Relief is on the way for over 140 million Americans. After more than a month of back-and-forth debates in Congress, President Joe Biden has signed a $1.9 trillion fiscal stimulus package, which comes atop the well over $3 trillion in stimulus passed by Capitol Hill last year.
Though aid comes in many forms in the newest coronavirus stimulus bill, it's the $1,400 stimulus checks to qualifying individuals that's garnering the most buzz. That's because this money will be used by many recipients to pay their rent or mortgage, buy food, or cover utility costs.
For stimulus recipients who haven't been adversely affected by the pandemic, however, a $1,400 stimulus payout might be the perfect excuse to put this money to work in the stock market. After all, the average annual total return (including dividends) of the S&P 500 since 1980 is above 10%.
It's no secret that growth stocks have vastly outperformed value stocks since the end of the Great Recession. With lending rates at or near historic lows and the Federal Reserve pledging to stand pat on interest rates through 2023, access to cheap capital can help growth stocks soar to new heights.
If you're among those stimulus-check recipients who plan to put their payouts to work in the stock market, consider buying the following three growth stocks, all of which have the potential to triple your money.
One of the most exciting hypergrowth stocks investors can buy right now is Singapore-based Sea Limited (SE 3.60%). Sea aims to revolutionize e-commerce and financial services in Southeastern Asia.
The company has three operating segments, all of which are growing at a lightning-fast pace. Gaming is Sea's most profitable segment, based on positive adjusted earnings before interest, taxes, depreciation, and amortization (EBITDA). It ended the year with over 610 million active gaming users, 73.1 million of which were paying customers. Whereas 9.4% of its quarterly active users were paying members at the end of 2019, 12% are now contributing to Sea's top line.
The company's online platform Shopee should be an even more impressive long-term growth driver. Between the pandemic keeping consumers in their homes and the middle class blossoming in many Southeastern Asian countries, the gross merchandise value (GMV) traversing Shopee doubled to $35.4 billion in 2020, with gross orders up almost 133%. It wouldn't be the least bit surprising if GMV doubled again in 2021.
Finally, Sea's mobile-wallet segment saw payment volume hit $7.8 billion for the full year, with north of 23 million people paying for digital-wallet services. Underbanked regions of Southeastern Asia are a perfect target for mobile wallets.
Combined, these segments could allow Sea to triple its sales over the next three years.
There's no denying that marijuana is a big-money trend. Over the next decade, it's liable to be one of the fastest-growing industries in North America. But there's a big difference in the long-term outlook between Canadian and U.S. pot stocks. Marijuana stocks in the U.S. have a much greener outlook, which is why small-cap Jushi Holdings (JUSHF 4.74%) can triple stimulus recipients' payouts.
The great thing about Jushi is its approach to growth. This is a company that's focused on the limited license states of Pennsylvania, Illinois, and Virginia. In the latter, dispensary licenses are assigned by jurisdiction.
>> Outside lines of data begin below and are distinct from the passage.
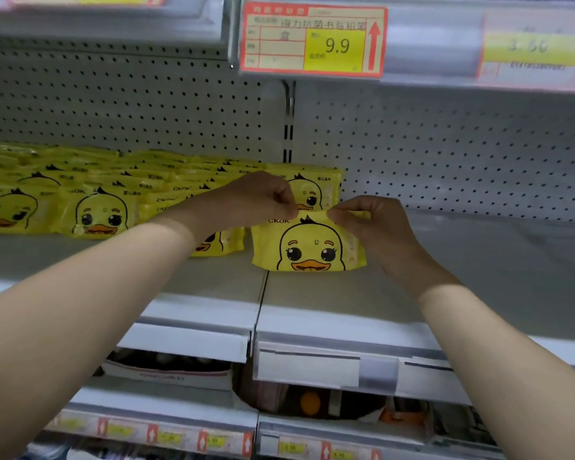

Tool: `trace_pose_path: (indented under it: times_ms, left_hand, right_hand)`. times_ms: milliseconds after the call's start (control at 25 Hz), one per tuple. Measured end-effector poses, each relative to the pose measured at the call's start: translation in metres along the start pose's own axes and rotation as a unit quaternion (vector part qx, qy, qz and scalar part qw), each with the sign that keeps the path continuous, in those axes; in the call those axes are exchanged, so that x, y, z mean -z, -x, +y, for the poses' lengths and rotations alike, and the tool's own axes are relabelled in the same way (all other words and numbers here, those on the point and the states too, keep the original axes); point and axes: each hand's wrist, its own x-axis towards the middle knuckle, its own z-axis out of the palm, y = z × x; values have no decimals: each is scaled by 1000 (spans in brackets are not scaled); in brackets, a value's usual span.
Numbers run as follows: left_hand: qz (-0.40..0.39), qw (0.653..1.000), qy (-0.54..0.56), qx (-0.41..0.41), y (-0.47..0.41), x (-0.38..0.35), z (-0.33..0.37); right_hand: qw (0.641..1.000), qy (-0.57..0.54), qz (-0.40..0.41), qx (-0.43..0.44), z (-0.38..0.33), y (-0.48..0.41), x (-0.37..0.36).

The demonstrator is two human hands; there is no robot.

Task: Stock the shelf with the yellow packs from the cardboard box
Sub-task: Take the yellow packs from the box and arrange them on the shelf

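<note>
Yellow duck-faced plastic packs already crowd the grey metal shelf left of the left hand, which with the right hand pinches another pack upright between them; bare shelf past the right hand suggests much remains.
</note>
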Motion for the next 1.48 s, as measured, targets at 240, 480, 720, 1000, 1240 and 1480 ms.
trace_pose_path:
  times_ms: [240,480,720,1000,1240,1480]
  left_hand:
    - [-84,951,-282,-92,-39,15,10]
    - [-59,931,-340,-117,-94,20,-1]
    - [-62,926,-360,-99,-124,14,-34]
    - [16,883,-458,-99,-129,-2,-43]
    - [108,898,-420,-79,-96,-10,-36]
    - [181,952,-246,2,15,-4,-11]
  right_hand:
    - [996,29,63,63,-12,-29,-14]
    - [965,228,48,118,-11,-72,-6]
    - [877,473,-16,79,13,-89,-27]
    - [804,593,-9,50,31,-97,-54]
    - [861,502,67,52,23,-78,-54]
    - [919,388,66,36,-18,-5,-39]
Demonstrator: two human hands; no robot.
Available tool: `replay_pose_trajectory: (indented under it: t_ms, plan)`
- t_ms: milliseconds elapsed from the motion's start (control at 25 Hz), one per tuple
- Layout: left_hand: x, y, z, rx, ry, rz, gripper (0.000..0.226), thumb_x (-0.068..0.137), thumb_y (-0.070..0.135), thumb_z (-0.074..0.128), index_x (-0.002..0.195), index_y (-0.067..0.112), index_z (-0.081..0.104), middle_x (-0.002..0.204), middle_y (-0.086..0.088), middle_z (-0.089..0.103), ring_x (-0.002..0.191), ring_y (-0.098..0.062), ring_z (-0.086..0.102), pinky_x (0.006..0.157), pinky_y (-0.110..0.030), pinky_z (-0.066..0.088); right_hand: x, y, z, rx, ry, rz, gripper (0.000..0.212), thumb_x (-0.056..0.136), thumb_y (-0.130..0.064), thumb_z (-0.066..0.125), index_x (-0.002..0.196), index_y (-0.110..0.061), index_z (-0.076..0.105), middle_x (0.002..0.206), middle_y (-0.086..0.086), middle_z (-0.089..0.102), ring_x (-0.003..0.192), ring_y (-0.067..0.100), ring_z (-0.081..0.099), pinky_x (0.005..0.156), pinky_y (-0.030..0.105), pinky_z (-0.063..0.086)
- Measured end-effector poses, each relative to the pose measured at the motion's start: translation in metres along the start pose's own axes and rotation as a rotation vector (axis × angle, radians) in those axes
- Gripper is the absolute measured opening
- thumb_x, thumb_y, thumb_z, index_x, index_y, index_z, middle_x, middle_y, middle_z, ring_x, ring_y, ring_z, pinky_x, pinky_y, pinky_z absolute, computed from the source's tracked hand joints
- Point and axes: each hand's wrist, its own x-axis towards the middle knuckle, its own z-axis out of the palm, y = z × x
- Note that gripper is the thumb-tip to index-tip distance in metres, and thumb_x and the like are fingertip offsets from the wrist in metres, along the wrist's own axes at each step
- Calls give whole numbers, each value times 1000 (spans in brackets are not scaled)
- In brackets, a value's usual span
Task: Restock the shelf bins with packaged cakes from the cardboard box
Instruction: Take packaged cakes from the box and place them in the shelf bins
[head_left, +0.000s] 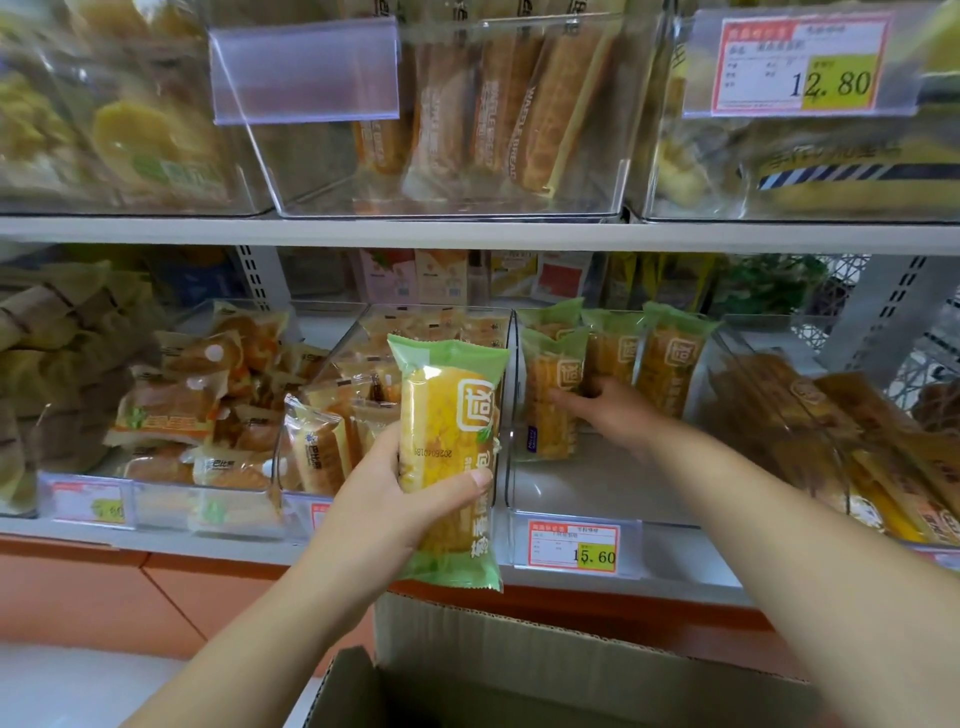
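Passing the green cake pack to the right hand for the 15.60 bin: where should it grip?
Pinch the upper body of the green cake pack across its width, coming from its right, where the right hand reaches into the bin. The pack stands upright, the left hand wraps its lower middle, and the top seal is only a thin flap.

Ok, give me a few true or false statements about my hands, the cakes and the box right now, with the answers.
1. The left hand holds a green-wrapped cake upright. True.
2. The right hand is inside the box. False: it reaches into a shelf bin.
3. The tag on that bin reads 15.60. True.
4. The box is closed. False: its flaps are open.
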Motion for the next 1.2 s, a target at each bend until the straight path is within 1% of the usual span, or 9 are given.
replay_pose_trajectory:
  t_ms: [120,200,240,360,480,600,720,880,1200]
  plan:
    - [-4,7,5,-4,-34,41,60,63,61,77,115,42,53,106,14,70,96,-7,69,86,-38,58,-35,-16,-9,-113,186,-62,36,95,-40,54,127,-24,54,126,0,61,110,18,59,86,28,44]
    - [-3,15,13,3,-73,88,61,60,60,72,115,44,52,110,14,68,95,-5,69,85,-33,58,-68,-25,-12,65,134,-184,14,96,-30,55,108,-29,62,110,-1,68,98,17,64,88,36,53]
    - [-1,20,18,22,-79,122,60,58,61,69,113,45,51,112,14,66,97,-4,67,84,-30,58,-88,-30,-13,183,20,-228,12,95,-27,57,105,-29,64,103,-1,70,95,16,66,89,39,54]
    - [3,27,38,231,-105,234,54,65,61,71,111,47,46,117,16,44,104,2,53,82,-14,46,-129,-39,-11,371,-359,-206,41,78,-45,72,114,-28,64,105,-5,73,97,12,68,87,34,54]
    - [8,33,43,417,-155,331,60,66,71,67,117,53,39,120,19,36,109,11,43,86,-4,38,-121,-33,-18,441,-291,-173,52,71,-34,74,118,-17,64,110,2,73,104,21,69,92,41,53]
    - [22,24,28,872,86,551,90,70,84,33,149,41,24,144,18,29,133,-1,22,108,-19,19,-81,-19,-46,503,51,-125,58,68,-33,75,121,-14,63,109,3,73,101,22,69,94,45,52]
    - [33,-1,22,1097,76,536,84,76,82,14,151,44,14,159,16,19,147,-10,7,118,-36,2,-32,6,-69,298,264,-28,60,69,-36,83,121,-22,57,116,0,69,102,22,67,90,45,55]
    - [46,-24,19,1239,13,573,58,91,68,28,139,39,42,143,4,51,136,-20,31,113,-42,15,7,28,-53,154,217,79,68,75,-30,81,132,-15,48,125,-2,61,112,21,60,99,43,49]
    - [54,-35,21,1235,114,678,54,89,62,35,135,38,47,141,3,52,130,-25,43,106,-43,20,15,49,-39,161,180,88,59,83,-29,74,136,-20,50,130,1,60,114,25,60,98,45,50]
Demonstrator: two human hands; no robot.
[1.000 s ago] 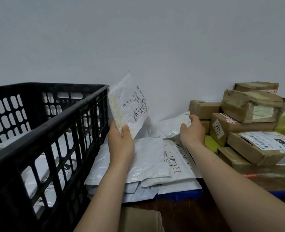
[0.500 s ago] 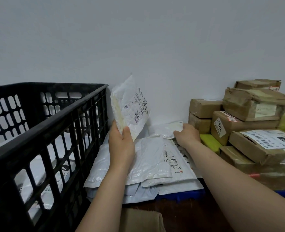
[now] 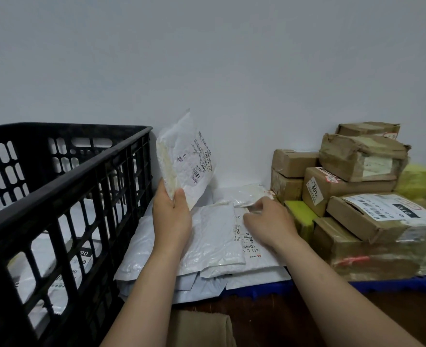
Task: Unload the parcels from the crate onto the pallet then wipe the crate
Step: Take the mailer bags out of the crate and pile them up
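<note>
**Q:** Fig. 1. What is lying around your grip, and what is standing in the way?

**A:** My left hand (image 3: 171,216) is gripping the bottom edge of a white mailer (image 3: 185,166), with the thumb lying across its labelled face. Just left of that grip the black crate (image 3: 81,169) is standing, its slotted wall rising close beside my wrist. More white parcels (image 3: 41,251) are lying inside it. Directly below the grip a pile of white mailers (image 3: 206,246) is resting on the blue pallet (image 3: 394,283). To the right of the grip my right hand (image 3: 269,221) is hovering low over that pile, fingers loose and holding nothing. Its fingertips are reaching a small white packet (image 3: 244,195), though blur is hiding whether they are touching it. Further right, brown cardboard boxes (image 3: 357,159) are sitting stacked behind a yellow parcel (image 3: 299,212).

**Q:** Which way is the held mailer pointing?

**A:** Its long axis is running near upright. The top corner is pointing up along the grey wall (image 3: 232,71), well above my grip. The label is facing right, toward the boxes.
</note>
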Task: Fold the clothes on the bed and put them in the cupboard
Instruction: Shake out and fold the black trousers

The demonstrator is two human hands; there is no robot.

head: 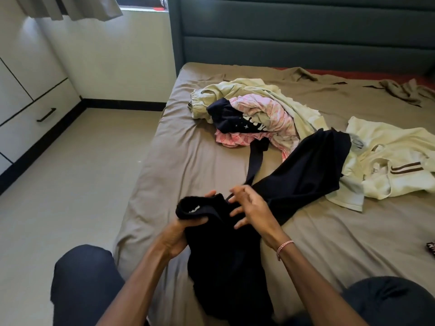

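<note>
Left grip [177,236] on black garment [223,257], pile [249,109] beyond

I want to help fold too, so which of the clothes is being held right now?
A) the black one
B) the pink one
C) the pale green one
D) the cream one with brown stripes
A: the left hand grips the bunched top of the black garment, and the right hand has its spread fingers on the same cloth; the other clothes lie untouched farther up the bed.

Clothes pile [247,116] on bed [188,161]; cupboard [35,109] left of bed; headboard [306,31] behind
</note>
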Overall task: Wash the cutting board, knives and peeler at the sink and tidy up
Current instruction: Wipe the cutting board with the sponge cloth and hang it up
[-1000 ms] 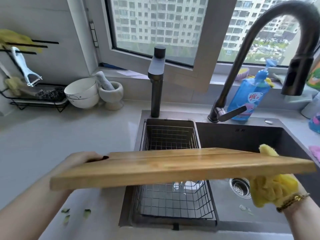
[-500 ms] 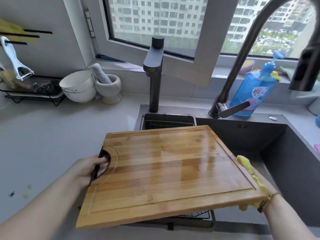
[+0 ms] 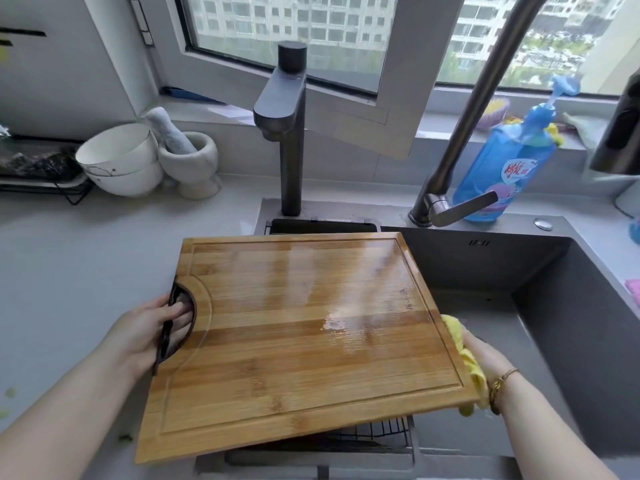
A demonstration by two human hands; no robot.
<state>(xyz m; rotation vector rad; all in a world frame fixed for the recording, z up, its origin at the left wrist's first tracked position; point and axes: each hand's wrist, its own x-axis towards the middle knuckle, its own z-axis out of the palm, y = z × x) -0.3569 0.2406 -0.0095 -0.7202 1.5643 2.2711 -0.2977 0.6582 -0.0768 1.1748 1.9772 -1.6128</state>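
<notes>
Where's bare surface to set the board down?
Widest bare patch: grey countertop left of the dark sink, bordered behind by stacked white bowls and stone mortar; green scraps dot its near-left edge. Sink floor right of the wooden cutting board is bare too. Crowded: black wire rack corner, windowsill behind the blue soap bottle.

Two white bowls (image 3: 119, 161), nested and tilted, stand on the grey counter (image 3: 86, 254) just beside a stone mortar (image 3: 194, 164) with a pestle (image 3: 162, 124) leaning inside it. To their left, a black wire rack (image 3: 45, 183) holds a dark scouring pad (image 3: 38, 164). A blue pump bottle (image 3: 509, 161) stands behind the lever of the tall curved tap (image 3: 464, 112), well right of a shorter dark tap (image 3: 291, 133). Green scraps (image 3: 8, 393) lie at the counter's left edge.
</notes>
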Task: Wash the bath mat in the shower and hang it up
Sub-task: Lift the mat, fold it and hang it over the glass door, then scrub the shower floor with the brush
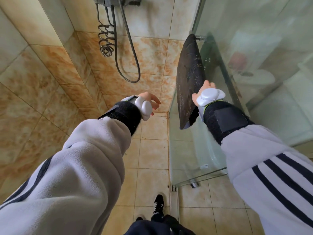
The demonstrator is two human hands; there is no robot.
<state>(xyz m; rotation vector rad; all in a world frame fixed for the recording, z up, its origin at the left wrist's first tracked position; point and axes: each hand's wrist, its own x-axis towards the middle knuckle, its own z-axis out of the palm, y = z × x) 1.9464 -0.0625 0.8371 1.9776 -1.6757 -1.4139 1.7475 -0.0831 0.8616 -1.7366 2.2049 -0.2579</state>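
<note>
The bath mat (188,78) runs lengthwise away from you along the glass screen (271,39). Your right hand (205,89) touches its near end, grip hidden; your left hand (149,100) hangs relaxed, empty.

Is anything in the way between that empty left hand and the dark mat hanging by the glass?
Nothing visible. The left hand hangs in open air left of the bath mat, with only tiled wall behind the gap. The right hand is at the mat's near edge.
</note>
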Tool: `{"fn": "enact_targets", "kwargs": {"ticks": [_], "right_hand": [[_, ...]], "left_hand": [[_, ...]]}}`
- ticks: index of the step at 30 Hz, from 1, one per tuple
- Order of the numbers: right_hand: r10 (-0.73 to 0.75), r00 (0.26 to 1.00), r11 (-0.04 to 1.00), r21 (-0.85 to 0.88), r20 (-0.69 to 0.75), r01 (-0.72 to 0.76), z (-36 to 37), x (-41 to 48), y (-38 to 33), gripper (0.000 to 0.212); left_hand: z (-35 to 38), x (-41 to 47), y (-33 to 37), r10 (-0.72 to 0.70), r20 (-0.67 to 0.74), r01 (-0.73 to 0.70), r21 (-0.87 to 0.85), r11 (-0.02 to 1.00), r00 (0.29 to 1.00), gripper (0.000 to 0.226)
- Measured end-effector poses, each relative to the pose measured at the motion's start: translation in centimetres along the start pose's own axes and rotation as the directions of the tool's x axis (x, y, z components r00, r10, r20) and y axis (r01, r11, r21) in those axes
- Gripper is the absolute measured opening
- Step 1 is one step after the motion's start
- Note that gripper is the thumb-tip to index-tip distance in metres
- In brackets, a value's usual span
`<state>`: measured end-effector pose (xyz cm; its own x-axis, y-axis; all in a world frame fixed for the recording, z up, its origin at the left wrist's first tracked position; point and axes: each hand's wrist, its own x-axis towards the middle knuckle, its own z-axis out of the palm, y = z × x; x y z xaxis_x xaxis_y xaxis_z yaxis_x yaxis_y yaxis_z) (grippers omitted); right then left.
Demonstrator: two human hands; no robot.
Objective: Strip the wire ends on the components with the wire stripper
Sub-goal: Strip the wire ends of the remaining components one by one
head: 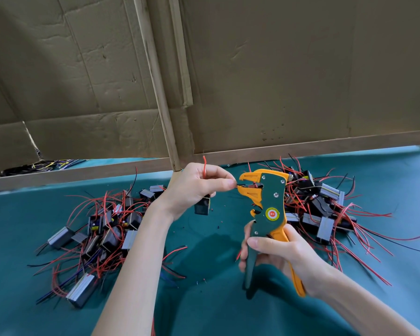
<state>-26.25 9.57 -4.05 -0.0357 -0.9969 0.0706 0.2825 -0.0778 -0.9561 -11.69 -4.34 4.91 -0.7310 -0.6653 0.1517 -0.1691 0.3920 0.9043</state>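
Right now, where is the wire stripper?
Head view, right of centre: the right hand grips the wire stripper upright, beside the left hand pinching a wire.

The left forearm rises from 6 o'clock, its wrist bent towards 1 o'clock. The left grip (194,187) is raised above the worktop (22,226), thumb and forefinger stretched towards 3 o'clock and pinching a wire (237,184), the other fingers curled into the palm. The right forearm comes in from 4 o'clock. The right grip (279,253), lower and at 3 o'clock of the left wrist, is wrapped round the handles of the wire stripper (270,202), thumb lying across the front.
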Motion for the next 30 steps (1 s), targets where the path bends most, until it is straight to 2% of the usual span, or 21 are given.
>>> {"fn": "enact_targets", "kwargs": {"ticks": [9, 15, 17, 19, 21, 24, 28, 30], "right_hand": [[0.049, 0.995, 0.995, -0.078, -0.090, -0.056, 0.4, -0.3, 0.0, 0.008], [0.106, 0.983, 0.992, -0.046, -0.151, -0.114, 0.8, -0.5, -0.2, 0.023], [0.106, 0.982, 0.993, -0.042, -0.158, -0.114, 0.9, -0.5, -0.3, 0.019], [0.093, 0.983, 0.994, -0.045, -0.160, -0.101, 1.0, -0.5, -0.4, 0.016], [0.087, 0.983, 0.995, -0.035, -0.161, -0.094, 1.0, -0.5, -0.4, 0.016], [0.081, 0.983, 0.996, -0.026, -0.167, -0.087, 1.2, -0.6, -0.5, 0.019], [0.036, 0.928, 0.992, -0.098, -0.371, -0.078, 1.2, -0.5, 0.1, 0.033], [0.042, 0.909, 0.990, -0.106, -0.414, -0.094, 0.6, -0.3, 0.2, 0.034]], "left_hand": [[-0.1, 0.0, -0.1, 0.016, 0.036, -0.015, -0.009, 1.000, 0.999, 0.012], [-0.1, 0.2, -0.6, 0.025, 0.050, -0.025, -0.003, 1.000, 0.998, 0.014], [0.0, 0.3, -0.8, 0.027, 0.048, -0.027, -0.016, 1.000, 0.998, 0.011], [0.2, 0.5, -0.9, 0.007, 0.034, -0.005, -0.077, 0.997, 0.999, 0.010], [0.2, 0.6, -1.0, -0.032, 0.045, 0.042, -0.220, 0.975, 0.998, 0.014], [-0.3, 0.6, -1.4, -0.020, 0.150, 0.084, -0.433, 0.897, 0.988, 0.019], [-0.6, 0.5, -1.7, 0.000, 0.244, 0.118, -0.469, 0.875, 0.970, 0.024], [0.1, 0.6, -1.8, -0.006, 0.239, 0.116, -0.447, 0.887, 0.971, 0.028]]}}
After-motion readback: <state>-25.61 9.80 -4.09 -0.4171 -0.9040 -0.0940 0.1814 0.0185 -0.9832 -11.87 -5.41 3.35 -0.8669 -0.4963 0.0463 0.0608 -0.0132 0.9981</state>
Meanwhile, in Pennsylvania and Illinois, retail license issuance is capped.
In simpler terms, Jushi is targeting states where competition will be tempered or nonexistent in the regions in which it's chosen to operate. Since Jushi is a smaller company, this will give it the proper time to build up its brands and create a loyal following.
Jushi's executives and insiders also have a vested interest in the company's success. It's commonplace to hear insiders tout their company's prospects. It's another thing altogether when execs and insiders put up $45 million of the company's first $250 million in initial funding. When the interests of insiders align with investors, a company's valuation moves higher more often than not.
Jushi is currently one of the cheapest pot stocks relative to future sales potential, making it the most attractive cannabis stock to buy now (and my top stock to buy for March).
It's no surprise that historically low lending rates are fueling one heck of a housing boom for Redfin. If the Fed continues to buy Treasury bonds on a monthly basis to drive down yields and sticks to its plan of keeping its federal funds rate at an historically low range of 0% to 0.25% through 2023, demand for housing should remain exceptionally strong. In 2020, Redfin's share of U.S. existing-home sales jumped 10 basis points to 1.04%.
But there's more going on with Redfin than just favorable macroeconomic factors. For example, Redfin is undercutting its competition on price by offering listing rates that range from 1% to 1.5%. That can be up to 2 percentage points lower than their competitors. With home prices soaring in the wake of historically low mortgage rates, the magnitude of these listing-fee savings has multiplied.
Furthermore, Redfin has implemented a number of services designed to ease the burden of the buying or selling process. The company's RedfinNOW service has launched in a handful of new cities and allows people to directly sell their home to Redfin for cash. The company also offers services that delegate Redfin to handle appraisals and home-inspection paperwork for buyers and sellers.
Real estate may be a relatively boring industry, but the expectation from Wall Street that Redfin will more than triple its sales by 2024 suggests otherwise.